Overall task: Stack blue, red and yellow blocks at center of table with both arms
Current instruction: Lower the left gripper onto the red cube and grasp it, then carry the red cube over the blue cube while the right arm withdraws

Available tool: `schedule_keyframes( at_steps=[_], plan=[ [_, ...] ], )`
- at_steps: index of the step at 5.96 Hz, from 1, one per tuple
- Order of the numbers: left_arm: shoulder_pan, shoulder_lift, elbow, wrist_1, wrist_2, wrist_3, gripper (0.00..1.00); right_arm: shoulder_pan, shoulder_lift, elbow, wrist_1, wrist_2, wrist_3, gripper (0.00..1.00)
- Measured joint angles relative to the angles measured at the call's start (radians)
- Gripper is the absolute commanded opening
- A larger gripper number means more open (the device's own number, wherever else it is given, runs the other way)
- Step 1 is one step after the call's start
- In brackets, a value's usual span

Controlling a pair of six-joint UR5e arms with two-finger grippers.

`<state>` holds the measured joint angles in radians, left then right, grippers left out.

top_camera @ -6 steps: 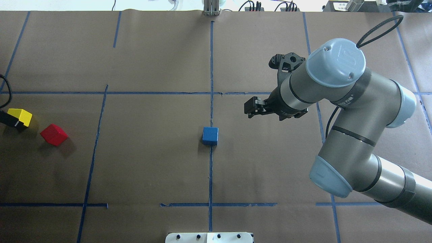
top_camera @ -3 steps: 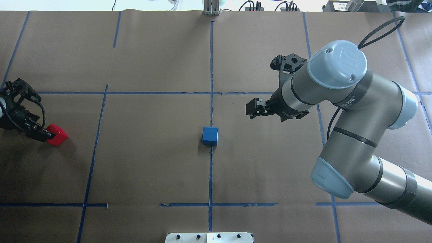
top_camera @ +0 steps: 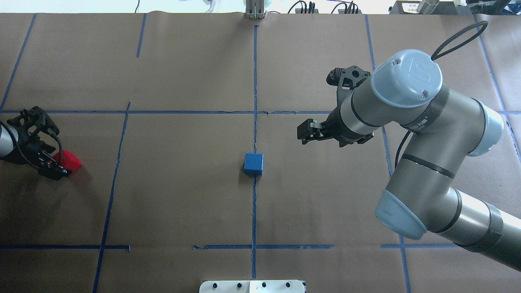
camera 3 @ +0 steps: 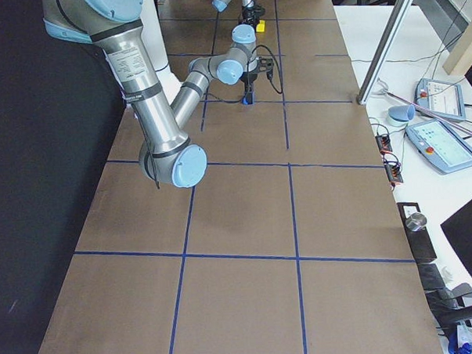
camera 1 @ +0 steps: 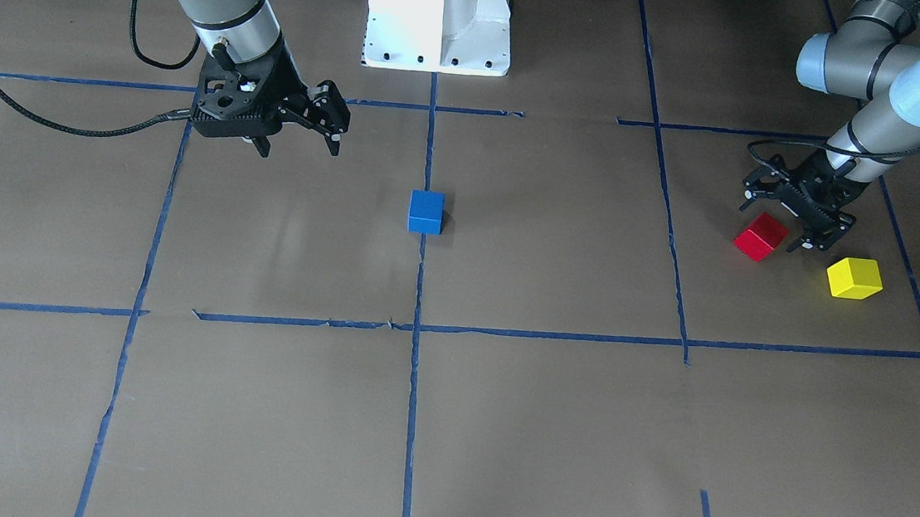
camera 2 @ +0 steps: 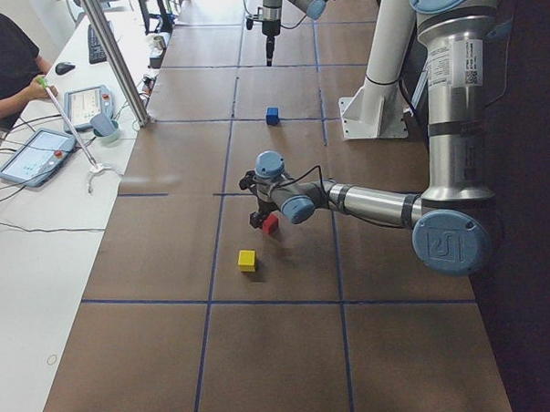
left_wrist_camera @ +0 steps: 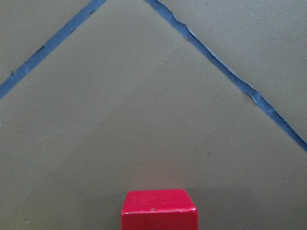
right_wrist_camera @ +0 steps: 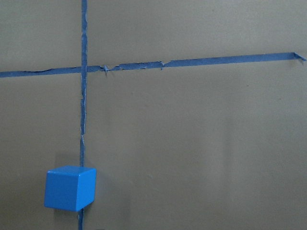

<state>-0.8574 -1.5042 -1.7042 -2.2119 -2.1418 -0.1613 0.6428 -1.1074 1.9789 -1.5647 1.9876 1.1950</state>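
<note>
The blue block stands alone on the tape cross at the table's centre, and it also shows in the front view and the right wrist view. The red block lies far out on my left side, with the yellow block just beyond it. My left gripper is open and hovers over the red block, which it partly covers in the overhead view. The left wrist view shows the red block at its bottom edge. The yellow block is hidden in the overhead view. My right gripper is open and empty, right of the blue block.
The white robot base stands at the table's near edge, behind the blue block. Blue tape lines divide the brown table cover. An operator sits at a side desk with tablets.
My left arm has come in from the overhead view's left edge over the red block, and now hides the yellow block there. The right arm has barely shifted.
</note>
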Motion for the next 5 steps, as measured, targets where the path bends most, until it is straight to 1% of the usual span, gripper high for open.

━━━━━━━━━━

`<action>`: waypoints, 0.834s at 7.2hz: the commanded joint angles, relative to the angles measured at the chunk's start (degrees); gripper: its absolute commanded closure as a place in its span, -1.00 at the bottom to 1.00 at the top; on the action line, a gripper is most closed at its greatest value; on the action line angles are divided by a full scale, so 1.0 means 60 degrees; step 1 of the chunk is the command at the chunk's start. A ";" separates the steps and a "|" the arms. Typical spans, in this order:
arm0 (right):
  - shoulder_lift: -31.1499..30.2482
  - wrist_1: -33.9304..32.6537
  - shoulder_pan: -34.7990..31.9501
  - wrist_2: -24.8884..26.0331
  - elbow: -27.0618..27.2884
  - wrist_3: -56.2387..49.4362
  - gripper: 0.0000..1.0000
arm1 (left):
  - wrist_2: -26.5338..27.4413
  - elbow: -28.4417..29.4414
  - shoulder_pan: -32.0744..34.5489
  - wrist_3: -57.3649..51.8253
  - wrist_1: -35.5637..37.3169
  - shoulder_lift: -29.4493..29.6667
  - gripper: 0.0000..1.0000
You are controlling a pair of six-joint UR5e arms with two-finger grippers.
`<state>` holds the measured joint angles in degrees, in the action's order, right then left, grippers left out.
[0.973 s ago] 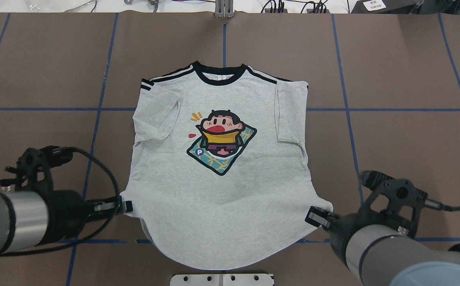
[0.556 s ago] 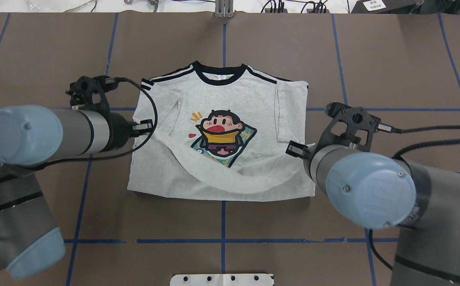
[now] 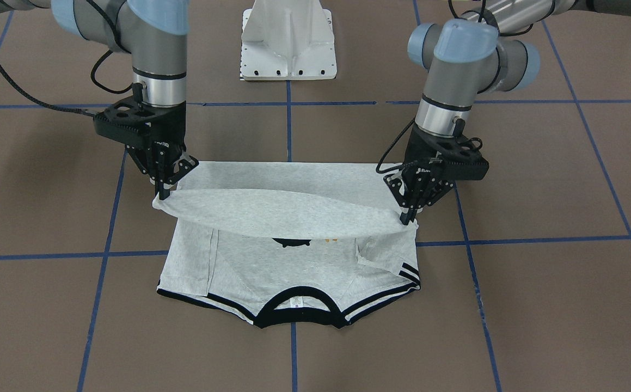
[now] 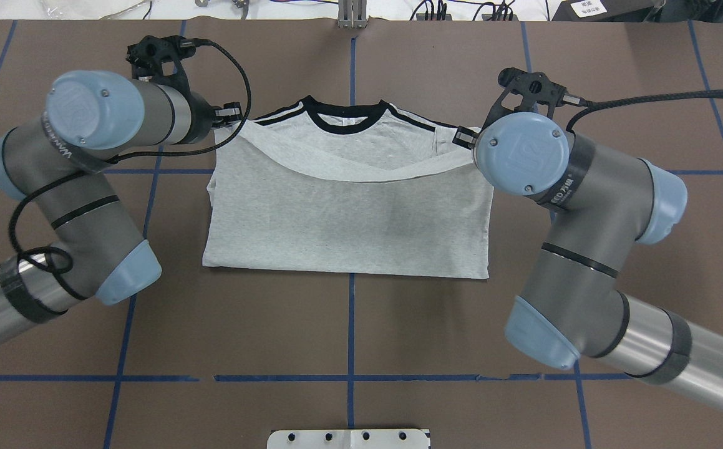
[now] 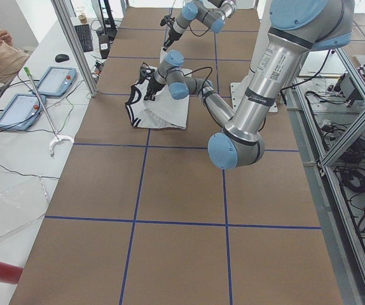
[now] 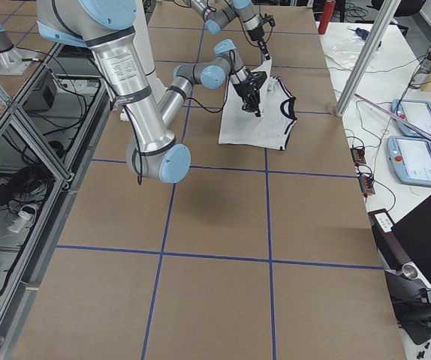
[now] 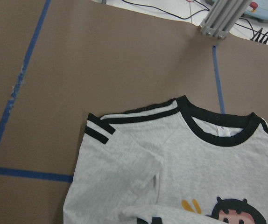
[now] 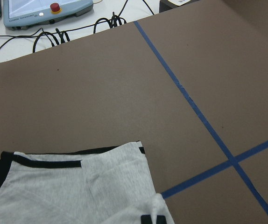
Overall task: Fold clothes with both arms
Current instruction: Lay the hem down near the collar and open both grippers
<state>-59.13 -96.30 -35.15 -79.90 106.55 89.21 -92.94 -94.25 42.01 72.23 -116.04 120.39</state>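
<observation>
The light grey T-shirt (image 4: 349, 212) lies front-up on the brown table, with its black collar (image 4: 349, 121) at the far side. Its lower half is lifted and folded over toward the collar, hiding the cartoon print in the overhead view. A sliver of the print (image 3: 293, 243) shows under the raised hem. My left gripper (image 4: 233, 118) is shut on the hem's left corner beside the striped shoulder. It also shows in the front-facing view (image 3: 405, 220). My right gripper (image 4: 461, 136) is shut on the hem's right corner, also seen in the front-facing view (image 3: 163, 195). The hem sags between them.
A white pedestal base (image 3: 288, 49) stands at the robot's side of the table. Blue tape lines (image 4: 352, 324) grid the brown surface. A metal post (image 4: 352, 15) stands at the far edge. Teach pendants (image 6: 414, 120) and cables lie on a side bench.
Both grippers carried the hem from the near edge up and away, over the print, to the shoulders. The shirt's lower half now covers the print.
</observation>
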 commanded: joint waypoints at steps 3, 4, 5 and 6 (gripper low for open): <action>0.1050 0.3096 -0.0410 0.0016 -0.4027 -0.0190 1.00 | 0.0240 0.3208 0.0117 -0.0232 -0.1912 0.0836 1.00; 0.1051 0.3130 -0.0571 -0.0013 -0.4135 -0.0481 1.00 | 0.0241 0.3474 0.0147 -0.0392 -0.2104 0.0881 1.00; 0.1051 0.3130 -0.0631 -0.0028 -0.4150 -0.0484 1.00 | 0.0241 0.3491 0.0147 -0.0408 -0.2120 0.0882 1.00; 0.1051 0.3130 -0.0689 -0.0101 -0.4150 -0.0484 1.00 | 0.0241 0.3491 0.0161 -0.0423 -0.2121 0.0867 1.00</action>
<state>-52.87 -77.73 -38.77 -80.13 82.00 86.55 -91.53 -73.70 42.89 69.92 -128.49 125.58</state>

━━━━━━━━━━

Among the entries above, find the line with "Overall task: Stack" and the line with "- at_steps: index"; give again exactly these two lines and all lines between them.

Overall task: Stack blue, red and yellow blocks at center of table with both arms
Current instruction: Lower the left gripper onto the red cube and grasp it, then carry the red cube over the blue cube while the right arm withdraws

Available tool: `schedule_keyframes( at_steps=[_], plan=[ [_, ...] ], )`
- at_steps: index of the step at 5.96 Hz, from 1, one per tuple

That completes the answer to this exercise.